# Chest problem.... Unfixable?



## GordyR (Jun 21, 2004)

I have been lifting seriously and eating properly for the past 8 months after coming out of a serious eating disorder.

Anyhow, I have made fantastic gains in these 8 months but these gains have given me an asthetic problem. Now that I have some mass on my chest I can see that one of my pecs is a completely different shape to the other.

My left pec has a full "square" shape. It goes from the bottom of my neck down to my sternum with a straight line in the middle. My right pec however goes in a straight line down but about half way is goes diagonally inward.

Here are a couple of pics to show you what I mean....

This is a "normal chest"










and this is how mine looks










There seem to be no muscle fibres in this gap and I can feel my sternum (bone) there.

When I first noticed this I hoped that as I added mass to my chest it would fill out in this area. However it just become more noticable as my chest got bigger.

I understand that this is genetics, And in all likelyhood there is nothing I can do about this. I will just have to accept that there is no way to "fill" this gap.

However I wondered if you guys have any ideas on how I could minimise the irregularity and make it more asthetically appealing?

Has anyone had similar issues and gotten around it in some way? Or did it just dissapear or look better when you added a lot more mass?

I wonder if perhaps there are fibres there but they are not getting recruited in some way, maybe they will begin to grow as my chest gets bigger still. I understand that there is no such thing as an "inner chest" so should I just learn to live with it?

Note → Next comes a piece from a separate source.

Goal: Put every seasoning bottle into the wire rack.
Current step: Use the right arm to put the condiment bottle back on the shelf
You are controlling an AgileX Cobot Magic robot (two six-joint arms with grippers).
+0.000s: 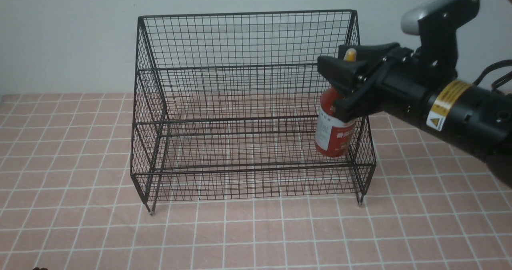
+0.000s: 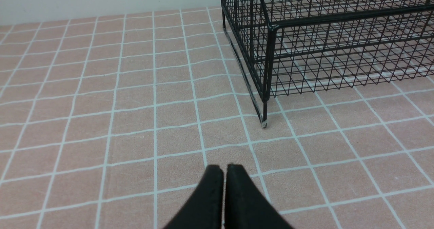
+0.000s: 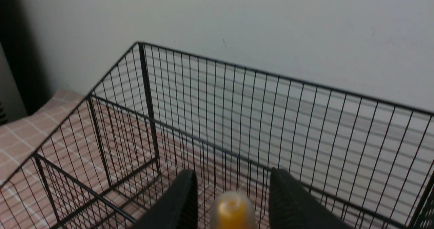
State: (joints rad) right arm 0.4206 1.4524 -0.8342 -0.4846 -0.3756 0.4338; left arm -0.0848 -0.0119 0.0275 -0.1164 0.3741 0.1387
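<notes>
The right gripper is pinching the seasoning bottle just below its yellow cap and holding it slightly tilted inside the wire rack, at the rack's three o'clock end over the lower tier. The left gripper is hovering with its jaws pressed together over the pink checked cloth, near the rack's seven o'clock leg.
</notes>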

Any advice you could give me would be fantastic.

Thanks guys!


----------



## winger (Jul 26, 2003)

I think my older brother had that but not as bad. Mate, if it is genetic, there is nothing you can do for that. You cant put muscle on where there is none.  I think it is more common than you think.


----------



## GordyR (Jun 21, 2004)

winger said:


> I think my older brother had that but not as bad. Mate, if it is genetic, there is nothing you can do for that. You cant put muscle on where there is none.  I think it is more common than you think.

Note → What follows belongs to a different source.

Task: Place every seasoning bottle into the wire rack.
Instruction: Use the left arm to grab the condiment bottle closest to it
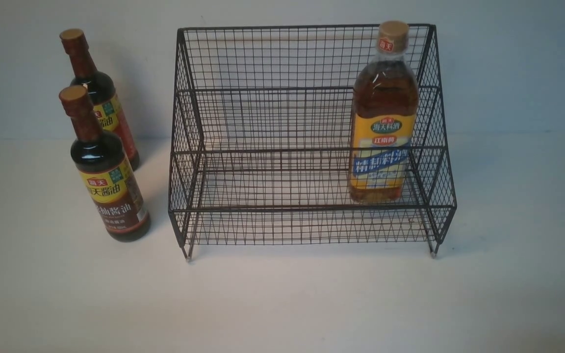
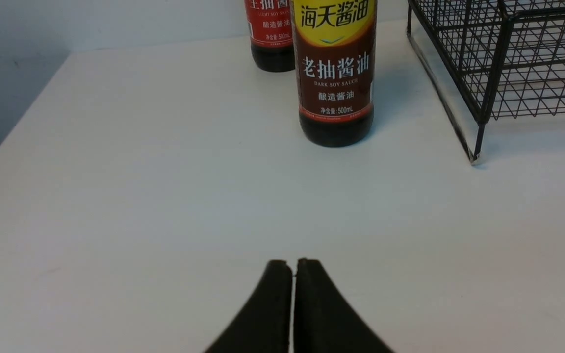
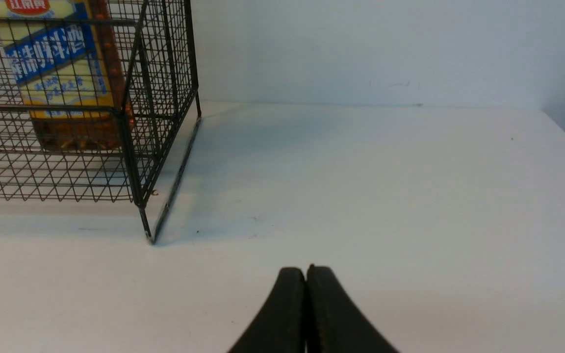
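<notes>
One bottle is home and two are not yet racked, so I'd judge the job about a third done, with the next pick about to start. The amber cooking-wine bottle [image 1: 383,117] stands upright inside the wire rack [image 1: 263,88], hard against its right-hand end, on what looks like the lower front tier. The dark soy sauce bottle [image 1: 108,181] and the light soy sauce bottle [image 1: 103,105] stand upright on the white surface [image 1: 282,304] off the rack's left side, the dark one nearer the robot and the light one just behind it, close to the wall. The left tool [image 2: 293,264] has its two black fingers pressed together with nothing between them, facing the dark soy bottle from well back; the right tool [image 3: 306,272] is likewise closed and empty, off the rack's right front corner. To my eye the left arm is the natural one to go next: spread its fingers, come in around the dark bottle, then lift it clear of the rack's side wall.
</notes>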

Yeah I was afraid of that... It's just difficult to determine wether it is indeed genetic and I actually have no muscle in that gap or wether there "are" fibres there but for some reason are just not reacting to stimulation yet.

I remember when I first started training I could feel bone all accross my upper chest. I could feel no muscle whatsoever. Then as the months progressed and I trained and ate correctly sure enough the muscle just sort of popped out of nowhere. I can now feel a good inch of muscle where I could feel only bone before.

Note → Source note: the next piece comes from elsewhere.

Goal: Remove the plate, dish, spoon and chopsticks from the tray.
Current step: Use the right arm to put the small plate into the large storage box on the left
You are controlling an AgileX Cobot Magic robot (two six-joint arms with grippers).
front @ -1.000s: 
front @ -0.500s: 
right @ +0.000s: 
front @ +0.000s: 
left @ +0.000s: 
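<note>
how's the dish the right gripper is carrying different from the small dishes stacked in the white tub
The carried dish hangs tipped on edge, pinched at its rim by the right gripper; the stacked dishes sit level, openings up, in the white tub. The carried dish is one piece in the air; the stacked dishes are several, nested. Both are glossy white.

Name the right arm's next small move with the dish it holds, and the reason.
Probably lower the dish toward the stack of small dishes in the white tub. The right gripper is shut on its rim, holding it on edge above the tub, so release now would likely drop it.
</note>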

I wonder if this has anything to do with my guitar playing. I started to learn classical guitar at the age of seven. I would play all day every-day and achieved grade 8 (the highest you can go) by the age of about 13. When playing guitar as a right handed person you constantly have to support your raised left arm with its corrosponding pectoral muscle. Perhaps as I went through puberty this lead to more muscle fibres develpoing on that side?

I don't know just a theory. It's a shame because in all other respects I have very good genetics. I do alot of modelling (hence my eating disorded a couple of years back) and this will really hinder my work If I was decide to move into fitness modelling at some point.


----------



## big pete (Mar 23, 2004)

mate same here.

instead of the lower inner quadrant of the right pec, ive got the upper inner. more mass has made it less noticable. but fook, i dunno how much more mass i can get on within reason.


----------



## GordyR (Jun 21, 2004)

big pete said:


> mate same here.
> 
> instead of the lower inner quadrant of the right pec, ive got the upper inner. more mass has made it less noticable. but fook, i dunno how much more mass i can get on within reason.


Ah at least i'm not alone then. I guess all I can do is what you have done and continue to work my chest with all i've got and hope that as it gets thicker the imperfections become less noticable. I'm just worried they will become more defined the more I grow.


----------



## big pete (Mar 23, 2004)

ok, im unable to do this now(injury, cant press down). but this is what i did to thicken my chest like mad and quickly too!!!

right superset theory. basicaly you alternate 2 or more exercises in quick succesion, so you go from exercise 1 immediately to exercise 2, then have a minutes rest then repeat.

so heres the moves.... first is dips. find a dip bar, lean forward on the bar and your feet poke out behind you. this is ok, but then move your feet forward so they are in direct line below your eyes. this accentuates the chest alot more.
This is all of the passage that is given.